Work to be completed -
If a line holds the word "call", copy it from the entries.

Extracted information -
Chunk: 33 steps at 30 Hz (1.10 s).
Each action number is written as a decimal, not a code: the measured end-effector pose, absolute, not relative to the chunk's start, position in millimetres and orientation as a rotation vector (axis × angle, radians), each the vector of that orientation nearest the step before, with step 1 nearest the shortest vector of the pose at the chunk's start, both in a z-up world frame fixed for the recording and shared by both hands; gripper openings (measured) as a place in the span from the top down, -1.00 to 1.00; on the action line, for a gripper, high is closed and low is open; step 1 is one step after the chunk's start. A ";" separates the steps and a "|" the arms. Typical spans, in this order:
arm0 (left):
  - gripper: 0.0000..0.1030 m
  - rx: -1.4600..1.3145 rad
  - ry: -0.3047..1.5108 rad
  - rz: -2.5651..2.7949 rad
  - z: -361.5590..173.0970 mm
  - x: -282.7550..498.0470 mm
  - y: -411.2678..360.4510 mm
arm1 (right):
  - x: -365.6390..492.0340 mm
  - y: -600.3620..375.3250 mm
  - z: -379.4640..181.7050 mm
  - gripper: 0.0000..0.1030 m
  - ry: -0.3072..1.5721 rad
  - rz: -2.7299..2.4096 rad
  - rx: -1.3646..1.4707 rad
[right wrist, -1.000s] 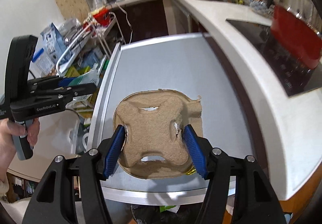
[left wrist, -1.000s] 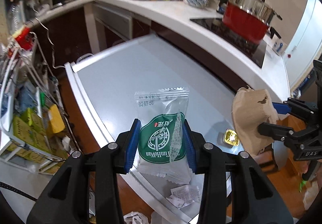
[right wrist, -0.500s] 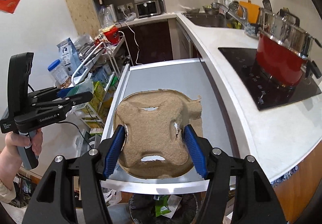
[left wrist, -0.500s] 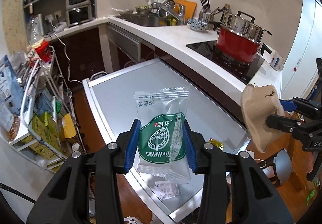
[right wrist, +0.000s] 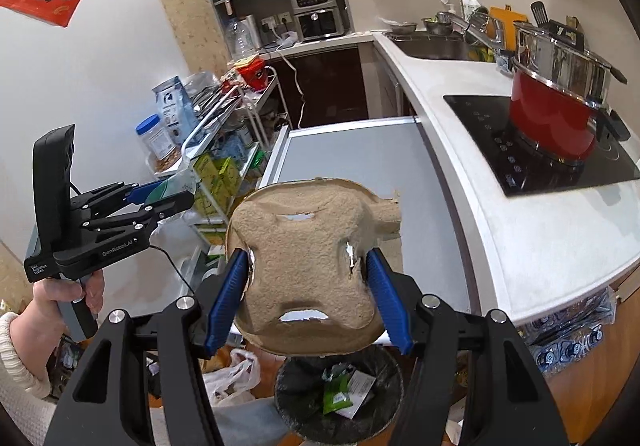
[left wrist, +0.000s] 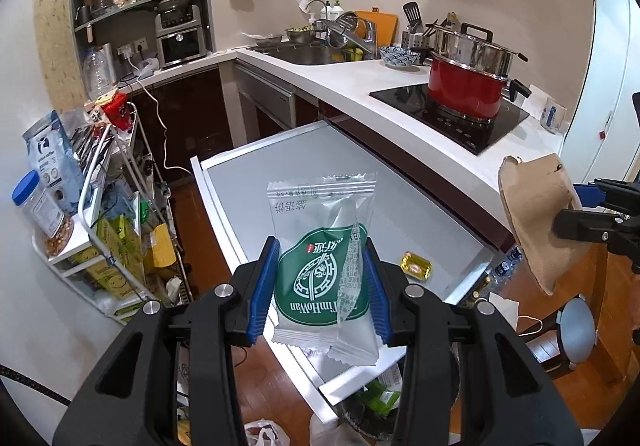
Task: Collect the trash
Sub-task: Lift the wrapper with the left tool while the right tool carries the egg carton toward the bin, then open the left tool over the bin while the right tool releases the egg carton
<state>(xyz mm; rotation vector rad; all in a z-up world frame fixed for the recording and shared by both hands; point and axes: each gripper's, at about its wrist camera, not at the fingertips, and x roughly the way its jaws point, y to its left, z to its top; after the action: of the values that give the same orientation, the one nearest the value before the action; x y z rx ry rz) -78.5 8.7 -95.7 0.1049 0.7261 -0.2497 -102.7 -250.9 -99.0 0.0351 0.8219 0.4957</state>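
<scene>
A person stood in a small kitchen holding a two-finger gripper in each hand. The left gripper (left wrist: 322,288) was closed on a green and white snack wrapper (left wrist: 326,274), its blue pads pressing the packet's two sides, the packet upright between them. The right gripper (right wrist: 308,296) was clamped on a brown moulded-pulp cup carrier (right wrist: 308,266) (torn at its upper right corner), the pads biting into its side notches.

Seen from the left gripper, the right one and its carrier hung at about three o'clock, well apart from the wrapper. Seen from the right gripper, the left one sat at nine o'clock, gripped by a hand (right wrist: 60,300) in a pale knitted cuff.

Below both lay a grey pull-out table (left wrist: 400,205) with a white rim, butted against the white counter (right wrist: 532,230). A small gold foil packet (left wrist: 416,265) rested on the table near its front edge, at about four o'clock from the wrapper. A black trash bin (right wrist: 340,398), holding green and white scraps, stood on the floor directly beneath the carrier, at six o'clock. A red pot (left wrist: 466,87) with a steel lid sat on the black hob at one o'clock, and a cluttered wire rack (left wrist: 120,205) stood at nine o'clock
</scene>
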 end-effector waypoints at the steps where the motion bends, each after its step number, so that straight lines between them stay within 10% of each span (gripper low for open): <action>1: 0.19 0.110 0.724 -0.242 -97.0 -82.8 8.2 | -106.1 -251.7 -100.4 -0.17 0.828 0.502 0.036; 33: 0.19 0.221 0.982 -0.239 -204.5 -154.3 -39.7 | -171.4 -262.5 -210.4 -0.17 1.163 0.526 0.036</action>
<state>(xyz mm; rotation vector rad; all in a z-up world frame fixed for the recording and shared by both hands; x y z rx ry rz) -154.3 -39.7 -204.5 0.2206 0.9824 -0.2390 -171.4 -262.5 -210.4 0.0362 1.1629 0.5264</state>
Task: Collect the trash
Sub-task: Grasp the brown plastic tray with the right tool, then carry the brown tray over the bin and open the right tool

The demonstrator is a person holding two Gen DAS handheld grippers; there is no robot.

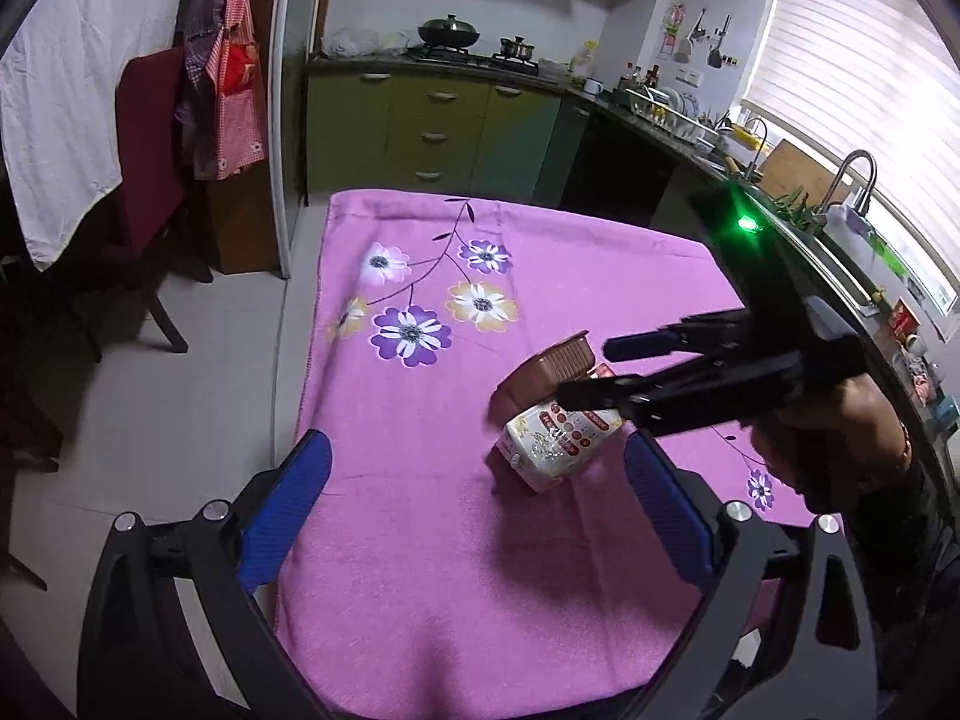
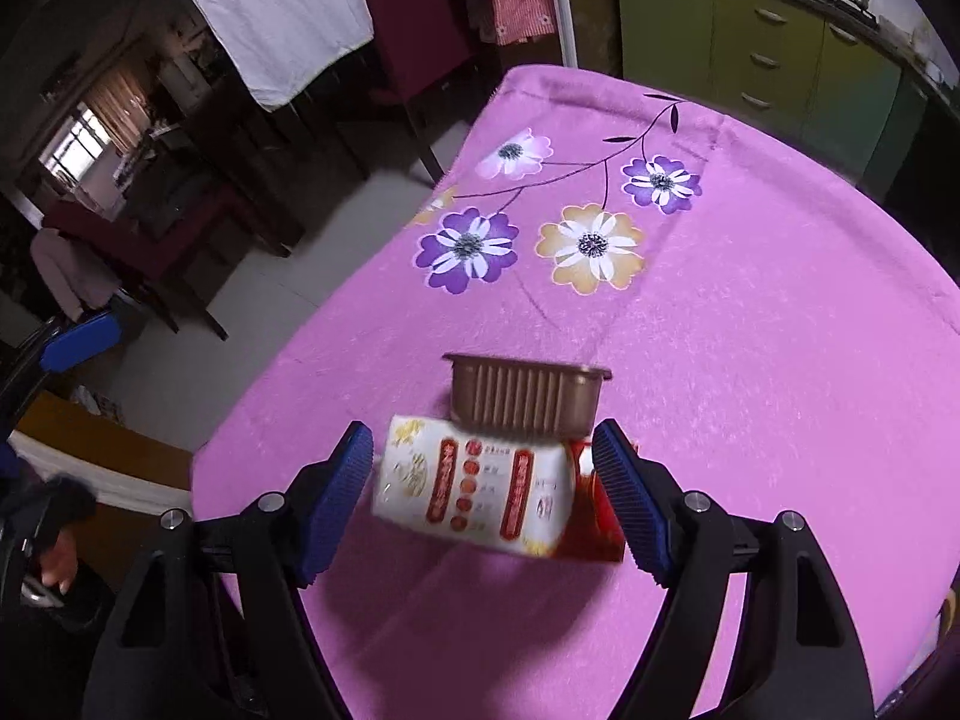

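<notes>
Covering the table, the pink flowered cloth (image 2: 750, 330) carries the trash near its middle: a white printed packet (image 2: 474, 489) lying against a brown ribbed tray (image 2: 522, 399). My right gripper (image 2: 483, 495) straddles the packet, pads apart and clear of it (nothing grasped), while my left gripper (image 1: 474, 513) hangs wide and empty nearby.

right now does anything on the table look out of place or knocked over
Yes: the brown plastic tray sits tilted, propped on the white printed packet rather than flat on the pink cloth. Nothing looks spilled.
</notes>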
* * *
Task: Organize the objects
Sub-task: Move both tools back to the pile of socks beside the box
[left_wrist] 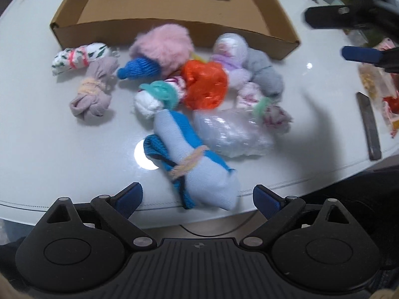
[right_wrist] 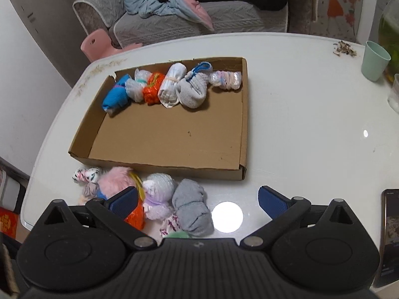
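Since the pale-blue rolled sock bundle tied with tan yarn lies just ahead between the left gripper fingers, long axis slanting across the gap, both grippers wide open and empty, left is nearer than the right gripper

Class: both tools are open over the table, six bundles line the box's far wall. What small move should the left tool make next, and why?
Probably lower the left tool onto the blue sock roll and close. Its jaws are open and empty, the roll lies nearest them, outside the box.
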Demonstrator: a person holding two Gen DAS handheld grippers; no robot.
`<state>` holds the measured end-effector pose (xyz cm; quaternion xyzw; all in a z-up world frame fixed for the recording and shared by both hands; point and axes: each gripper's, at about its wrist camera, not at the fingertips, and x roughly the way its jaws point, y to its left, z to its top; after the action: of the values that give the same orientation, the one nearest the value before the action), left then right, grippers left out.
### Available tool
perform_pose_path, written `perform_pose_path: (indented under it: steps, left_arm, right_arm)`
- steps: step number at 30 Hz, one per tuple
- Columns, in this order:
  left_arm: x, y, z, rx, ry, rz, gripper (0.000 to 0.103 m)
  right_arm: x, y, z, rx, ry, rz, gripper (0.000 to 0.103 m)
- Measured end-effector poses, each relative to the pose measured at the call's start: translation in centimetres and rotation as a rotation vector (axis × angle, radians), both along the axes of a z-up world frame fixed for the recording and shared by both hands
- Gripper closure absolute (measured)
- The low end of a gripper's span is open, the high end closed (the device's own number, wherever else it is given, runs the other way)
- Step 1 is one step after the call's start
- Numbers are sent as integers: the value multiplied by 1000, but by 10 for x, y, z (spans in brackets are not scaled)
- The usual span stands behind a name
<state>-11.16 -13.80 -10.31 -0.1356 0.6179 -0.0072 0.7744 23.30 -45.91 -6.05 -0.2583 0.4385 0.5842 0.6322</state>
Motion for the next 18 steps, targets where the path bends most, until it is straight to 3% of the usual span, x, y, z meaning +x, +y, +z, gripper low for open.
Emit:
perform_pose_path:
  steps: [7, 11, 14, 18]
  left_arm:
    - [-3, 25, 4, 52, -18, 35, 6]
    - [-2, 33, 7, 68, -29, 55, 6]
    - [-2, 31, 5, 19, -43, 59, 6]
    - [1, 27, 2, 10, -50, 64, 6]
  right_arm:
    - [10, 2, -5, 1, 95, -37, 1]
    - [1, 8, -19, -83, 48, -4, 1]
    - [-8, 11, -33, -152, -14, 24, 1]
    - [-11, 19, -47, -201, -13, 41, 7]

Task result -
- Measured end-effector poses, each relative to the pose measured at the call's start: translation in centimetres and rotation as a rotation vector (axis × angle, radians), both along the axes of a z-up world frame fixed for the recording and shared by both hands
- Step 1 is one step after the call's start

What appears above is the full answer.